Direttiva Nitrati: Ispra, impatto zootecnia sopravvalutato

Articolo pubblicato con questo titolo il 29 gennaio 2015 sul sito “Euractiv.it.

 Immagine.Euractiv

Uno studio dell’Ispra sull’inquinamento da nitrati ridimensiona il contributo della zootecnia alla contaminazione delle acque. 

Un elemento in più per l’azione che i ministri dell’Ambiente e delle Politiche agricole Gian Luca Galletti e Maurizio Martina intendono portare avanti in sede europea per modificare la direttiva nitrati. 

Lo studio, commissionato all’Istituto superiore per la protezione e la ricerca ambientale (Ispra) dal Ministero dell’Agricoltura, analizza la contaminazione da nitrati delle acque nelle regioni del Bacino del Po, della Pianura Veneta e del Friuli Venezia Giulia

Aree ad alta concentrazione zootecnica, oggetto di una procedura di infrazione nel 2006 per aver previsto una designazione troppo ristretta delle zone vulnerabili all’inquinamento da fertilizzanti agricoli, poi chiusa dopo l’adozione di piani d’azione più severi, in linea con le norme europee.

Immagine.pTerra dei Fuochi.ng

La direttiva n. 676 del 1991 sull’inquinamento da nitrati di origine agricola e zootecnica stabilisce infatti che i paesi Ue devono analizzare i livelli di concentrazione di nitrati nelle acque, sviluppare dei programmi d’azione per la tutela di fiumi e laghi e individuare, in un elenco da rivedere periodicamente, le zone vulnerabili all’inquinamento da fertilizzanti agricoli. 

Per adeguarsi alla direttiva comunitaria il Mipaaf e il Ministero dell’Ambiente hanno approvato un decreto che rivede le norme relative alla gestione degli effluenti di allevamento e sull’utilizzazione agronomica del digestato, ma l’opinione comune a Ministeri e organizzazioni del comparto è che le norme Ue scarichino responsabilità eccessive sull’allevamento

Già nel 2014 uno studio dell’Ispra aveva rivelato che in Emilia Romagna, Friuli Venezia Giulia, Lombardia e Veneto l’impatto dei nitrati di natura zootecnica interessa non più del 10% delle superfici (ma è pari al 19% in Piemonte), convincendo i ministri Gian Luca Galletti e Maurizio Martina della necessità di aggiornare le norme relative alle zone vulnerabili, attraverso una revisione della direttiva, considerata ormai datata. 

Il nuovo lavoro dell’Istituto conferma la linea dei due ministri. 

Secondo lo studio, la contaminazione da nitrati dipenderebbe da fonti multiple, un mix di settore civile, industriale, agricolo e zootecnico, dai fanghi di depurazione agli scarichi civili, con l’incidenza dell’allevamento mai superiore a un terzo dell’inquinamento totale accertato nelle regioni ad alta vocazione zootecnica. 

Una rappresentazione diversa da quella storica che assegna alla zootecnia l’unica responsabilità“, commenta il presidente della Coldiretti Roberto Moncalvo, sollecitando la “revisione del perimetro delle zone vulnerabili a tutela delle migliori produzioni dell’autentico Made in Italy”. 

In assenza di interventi tempestivi, sottolinea infatti il vicepresidente di Confagricoltura Ezio Veggia, si assisterà a un “forte ridimensionamento di un settore che contribuisce alla maggior parte delle produzioni di qualità italiane”. 

Della necessità di interventi immediati ha parlato anche il ministro Martina, secondo cui “in questi anni è stato troppo forte il carico di responsabilità addossato all’agricoltura e alla zootecnia rispetto all’inquinamento da nitrati.
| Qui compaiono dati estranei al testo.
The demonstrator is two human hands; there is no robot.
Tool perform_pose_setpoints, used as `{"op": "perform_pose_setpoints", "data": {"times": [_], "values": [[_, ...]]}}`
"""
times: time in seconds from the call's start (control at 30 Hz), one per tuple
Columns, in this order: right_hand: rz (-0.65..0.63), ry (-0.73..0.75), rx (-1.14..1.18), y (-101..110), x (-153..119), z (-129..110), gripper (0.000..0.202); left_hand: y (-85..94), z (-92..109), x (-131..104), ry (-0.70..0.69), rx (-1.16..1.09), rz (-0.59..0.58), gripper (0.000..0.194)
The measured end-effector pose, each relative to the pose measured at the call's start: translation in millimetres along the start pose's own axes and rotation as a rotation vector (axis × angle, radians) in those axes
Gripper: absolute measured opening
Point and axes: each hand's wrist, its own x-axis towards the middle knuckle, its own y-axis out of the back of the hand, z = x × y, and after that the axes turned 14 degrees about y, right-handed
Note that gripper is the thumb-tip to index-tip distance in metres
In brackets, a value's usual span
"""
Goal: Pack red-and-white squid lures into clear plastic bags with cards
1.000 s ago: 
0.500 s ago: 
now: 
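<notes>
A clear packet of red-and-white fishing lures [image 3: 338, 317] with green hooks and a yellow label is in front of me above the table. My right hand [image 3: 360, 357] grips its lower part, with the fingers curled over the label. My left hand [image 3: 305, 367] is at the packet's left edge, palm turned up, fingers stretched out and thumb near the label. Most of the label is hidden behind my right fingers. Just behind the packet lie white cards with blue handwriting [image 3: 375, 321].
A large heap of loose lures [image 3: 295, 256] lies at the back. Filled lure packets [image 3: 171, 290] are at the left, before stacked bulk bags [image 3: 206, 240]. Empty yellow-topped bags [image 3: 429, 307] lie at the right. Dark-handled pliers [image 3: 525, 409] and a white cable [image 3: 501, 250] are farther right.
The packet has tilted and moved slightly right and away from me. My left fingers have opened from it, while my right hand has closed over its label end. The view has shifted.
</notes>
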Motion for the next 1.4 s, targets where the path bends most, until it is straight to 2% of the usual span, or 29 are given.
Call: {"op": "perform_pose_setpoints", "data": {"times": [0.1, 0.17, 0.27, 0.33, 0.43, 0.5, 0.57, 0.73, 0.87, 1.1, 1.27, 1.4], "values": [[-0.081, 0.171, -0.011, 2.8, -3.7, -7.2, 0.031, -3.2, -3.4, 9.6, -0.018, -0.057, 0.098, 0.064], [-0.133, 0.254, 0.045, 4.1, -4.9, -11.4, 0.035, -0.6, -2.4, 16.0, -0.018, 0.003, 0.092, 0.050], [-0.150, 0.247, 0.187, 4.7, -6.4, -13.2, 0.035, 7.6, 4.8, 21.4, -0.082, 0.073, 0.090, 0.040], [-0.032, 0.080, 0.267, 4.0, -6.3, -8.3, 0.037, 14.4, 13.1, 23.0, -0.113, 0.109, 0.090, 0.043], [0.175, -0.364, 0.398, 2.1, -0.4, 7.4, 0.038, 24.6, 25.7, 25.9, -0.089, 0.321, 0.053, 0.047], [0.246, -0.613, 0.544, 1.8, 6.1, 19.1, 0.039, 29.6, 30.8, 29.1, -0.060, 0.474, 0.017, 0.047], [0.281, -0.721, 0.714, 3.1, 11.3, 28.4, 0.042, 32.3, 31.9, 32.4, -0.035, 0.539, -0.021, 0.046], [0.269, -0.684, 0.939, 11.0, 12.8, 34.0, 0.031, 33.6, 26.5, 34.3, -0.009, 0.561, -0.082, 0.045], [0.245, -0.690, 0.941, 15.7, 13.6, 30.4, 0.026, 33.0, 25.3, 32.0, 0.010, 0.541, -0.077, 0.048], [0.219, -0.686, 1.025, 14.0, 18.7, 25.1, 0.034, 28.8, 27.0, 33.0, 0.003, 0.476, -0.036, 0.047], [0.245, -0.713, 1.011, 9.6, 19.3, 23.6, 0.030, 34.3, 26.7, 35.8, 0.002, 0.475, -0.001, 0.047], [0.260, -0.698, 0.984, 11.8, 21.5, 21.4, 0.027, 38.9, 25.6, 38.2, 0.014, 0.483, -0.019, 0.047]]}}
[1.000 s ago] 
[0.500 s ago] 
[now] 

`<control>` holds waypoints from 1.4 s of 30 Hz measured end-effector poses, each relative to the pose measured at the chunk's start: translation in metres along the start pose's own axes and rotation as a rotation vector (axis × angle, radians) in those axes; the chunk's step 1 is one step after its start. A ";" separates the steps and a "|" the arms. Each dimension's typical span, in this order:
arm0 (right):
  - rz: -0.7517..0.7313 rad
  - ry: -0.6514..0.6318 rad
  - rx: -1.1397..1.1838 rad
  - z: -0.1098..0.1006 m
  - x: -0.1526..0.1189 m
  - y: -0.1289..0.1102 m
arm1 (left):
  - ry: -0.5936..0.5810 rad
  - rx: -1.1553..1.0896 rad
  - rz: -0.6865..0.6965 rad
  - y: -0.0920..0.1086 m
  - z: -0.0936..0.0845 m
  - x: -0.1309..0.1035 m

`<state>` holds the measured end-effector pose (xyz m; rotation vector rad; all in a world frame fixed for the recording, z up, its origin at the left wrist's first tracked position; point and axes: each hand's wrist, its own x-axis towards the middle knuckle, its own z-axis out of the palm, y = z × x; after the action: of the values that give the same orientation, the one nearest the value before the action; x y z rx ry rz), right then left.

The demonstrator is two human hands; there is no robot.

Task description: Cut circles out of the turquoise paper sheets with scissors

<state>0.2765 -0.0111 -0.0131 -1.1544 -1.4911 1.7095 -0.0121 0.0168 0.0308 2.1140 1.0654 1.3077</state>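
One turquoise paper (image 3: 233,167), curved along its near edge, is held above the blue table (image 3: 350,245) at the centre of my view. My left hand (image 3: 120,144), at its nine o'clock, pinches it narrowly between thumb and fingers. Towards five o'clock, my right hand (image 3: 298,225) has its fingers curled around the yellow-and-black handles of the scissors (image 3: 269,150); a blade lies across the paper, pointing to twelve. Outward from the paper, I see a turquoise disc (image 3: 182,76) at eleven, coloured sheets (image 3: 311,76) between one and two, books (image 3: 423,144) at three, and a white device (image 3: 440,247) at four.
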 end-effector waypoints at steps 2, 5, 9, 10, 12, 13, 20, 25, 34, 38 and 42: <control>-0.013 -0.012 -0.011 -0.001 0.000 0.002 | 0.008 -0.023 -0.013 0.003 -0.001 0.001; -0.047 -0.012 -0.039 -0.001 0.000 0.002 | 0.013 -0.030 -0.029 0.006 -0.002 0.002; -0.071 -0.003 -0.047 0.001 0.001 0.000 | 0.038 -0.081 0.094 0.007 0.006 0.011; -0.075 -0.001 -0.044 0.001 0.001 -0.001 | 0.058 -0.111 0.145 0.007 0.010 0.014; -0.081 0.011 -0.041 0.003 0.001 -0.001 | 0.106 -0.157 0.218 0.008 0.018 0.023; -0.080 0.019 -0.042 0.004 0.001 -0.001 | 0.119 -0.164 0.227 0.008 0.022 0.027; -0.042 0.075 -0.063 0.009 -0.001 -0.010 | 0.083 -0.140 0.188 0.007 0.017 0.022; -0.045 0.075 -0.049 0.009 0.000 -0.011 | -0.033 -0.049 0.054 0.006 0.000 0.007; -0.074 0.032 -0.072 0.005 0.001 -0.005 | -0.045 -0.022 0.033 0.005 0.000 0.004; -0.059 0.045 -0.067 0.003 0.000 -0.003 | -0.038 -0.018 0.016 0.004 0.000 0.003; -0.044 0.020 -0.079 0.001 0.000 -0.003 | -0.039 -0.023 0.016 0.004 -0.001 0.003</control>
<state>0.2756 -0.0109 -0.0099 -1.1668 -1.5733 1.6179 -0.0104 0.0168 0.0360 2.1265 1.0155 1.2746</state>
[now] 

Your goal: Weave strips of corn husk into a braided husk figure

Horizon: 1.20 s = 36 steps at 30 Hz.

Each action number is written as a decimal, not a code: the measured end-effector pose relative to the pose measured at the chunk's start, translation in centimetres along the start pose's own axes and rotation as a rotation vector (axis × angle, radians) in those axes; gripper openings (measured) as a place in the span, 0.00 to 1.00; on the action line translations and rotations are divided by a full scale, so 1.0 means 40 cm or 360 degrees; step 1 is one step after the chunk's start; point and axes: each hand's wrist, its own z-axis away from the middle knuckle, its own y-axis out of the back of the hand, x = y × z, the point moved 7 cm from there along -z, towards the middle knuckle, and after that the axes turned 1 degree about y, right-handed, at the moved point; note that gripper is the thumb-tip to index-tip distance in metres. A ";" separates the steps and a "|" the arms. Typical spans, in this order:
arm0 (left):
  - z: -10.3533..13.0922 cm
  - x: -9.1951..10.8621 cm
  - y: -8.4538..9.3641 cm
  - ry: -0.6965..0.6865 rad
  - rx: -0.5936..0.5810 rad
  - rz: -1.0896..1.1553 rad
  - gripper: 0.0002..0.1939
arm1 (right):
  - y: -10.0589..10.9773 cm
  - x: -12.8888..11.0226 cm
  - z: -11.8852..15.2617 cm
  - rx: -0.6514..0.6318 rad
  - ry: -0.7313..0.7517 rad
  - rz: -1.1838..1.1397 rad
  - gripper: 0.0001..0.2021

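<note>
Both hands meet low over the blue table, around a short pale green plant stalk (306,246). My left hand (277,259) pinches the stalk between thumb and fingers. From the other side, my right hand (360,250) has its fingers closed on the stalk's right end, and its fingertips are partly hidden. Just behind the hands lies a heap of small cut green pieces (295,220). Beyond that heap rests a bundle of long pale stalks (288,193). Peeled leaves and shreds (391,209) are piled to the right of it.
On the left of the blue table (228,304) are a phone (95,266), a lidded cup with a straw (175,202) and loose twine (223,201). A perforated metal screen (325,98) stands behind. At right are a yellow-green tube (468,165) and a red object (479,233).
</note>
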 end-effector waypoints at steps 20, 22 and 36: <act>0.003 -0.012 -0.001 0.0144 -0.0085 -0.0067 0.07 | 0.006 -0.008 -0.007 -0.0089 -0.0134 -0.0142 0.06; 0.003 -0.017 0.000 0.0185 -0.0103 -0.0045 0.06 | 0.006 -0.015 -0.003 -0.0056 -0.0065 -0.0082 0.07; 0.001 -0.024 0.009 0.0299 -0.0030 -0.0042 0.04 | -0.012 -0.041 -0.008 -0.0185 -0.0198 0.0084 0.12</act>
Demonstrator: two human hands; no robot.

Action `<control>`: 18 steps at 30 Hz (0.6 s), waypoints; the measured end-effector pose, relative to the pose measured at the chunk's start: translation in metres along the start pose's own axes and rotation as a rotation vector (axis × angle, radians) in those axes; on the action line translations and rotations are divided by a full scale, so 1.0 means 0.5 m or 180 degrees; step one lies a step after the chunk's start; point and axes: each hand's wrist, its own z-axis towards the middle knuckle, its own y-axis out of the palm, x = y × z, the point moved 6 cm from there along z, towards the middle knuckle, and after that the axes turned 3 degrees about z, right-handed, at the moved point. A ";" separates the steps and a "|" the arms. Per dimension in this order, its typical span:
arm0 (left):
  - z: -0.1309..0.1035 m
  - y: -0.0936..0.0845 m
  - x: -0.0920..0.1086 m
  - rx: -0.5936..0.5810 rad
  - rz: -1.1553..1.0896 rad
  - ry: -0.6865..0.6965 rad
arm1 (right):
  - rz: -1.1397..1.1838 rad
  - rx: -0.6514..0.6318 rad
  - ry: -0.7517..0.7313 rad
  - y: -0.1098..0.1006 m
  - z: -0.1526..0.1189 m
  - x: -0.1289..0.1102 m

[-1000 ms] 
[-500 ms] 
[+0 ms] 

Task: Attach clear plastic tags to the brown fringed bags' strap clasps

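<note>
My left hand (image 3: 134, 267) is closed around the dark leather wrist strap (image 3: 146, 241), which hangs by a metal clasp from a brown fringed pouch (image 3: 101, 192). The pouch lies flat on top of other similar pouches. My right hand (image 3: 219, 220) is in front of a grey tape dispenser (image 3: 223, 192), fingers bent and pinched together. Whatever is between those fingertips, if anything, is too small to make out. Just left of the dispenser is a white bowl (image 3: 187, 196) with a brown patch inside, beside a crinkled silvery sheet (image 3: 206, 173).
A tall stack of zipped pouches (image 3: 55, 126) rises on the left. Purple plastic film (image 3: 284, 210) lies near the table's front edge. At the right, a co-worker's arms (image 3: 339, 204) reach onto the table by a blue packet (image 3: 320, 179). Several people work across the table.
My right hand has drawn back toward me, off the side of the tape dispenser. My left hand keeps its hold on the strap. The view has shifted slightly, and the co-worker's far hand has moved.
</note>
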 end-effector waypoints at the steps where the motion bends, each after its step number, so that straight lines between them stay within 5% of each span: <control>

È ora di riequilibrare”.

Per il ministro, “i risultati raggiunti consentono l’apertura di un dibattito scientifico, da portare anche a livello comunitario, in modo da affrontare il problema della direttiva nitrati in maniera da incidere sulle reali fonti di inquinamento delle acque”. 

A livello nazionale, Martina e Galletti hanno previsto un tavolo di lavoro con le regioni e le organizzazioni interessate per il prossimo 10 febbraio. In quell’occasione, ha anticipato Martina, decideremo “i prossimi step operativi, anche in ambito europeo”.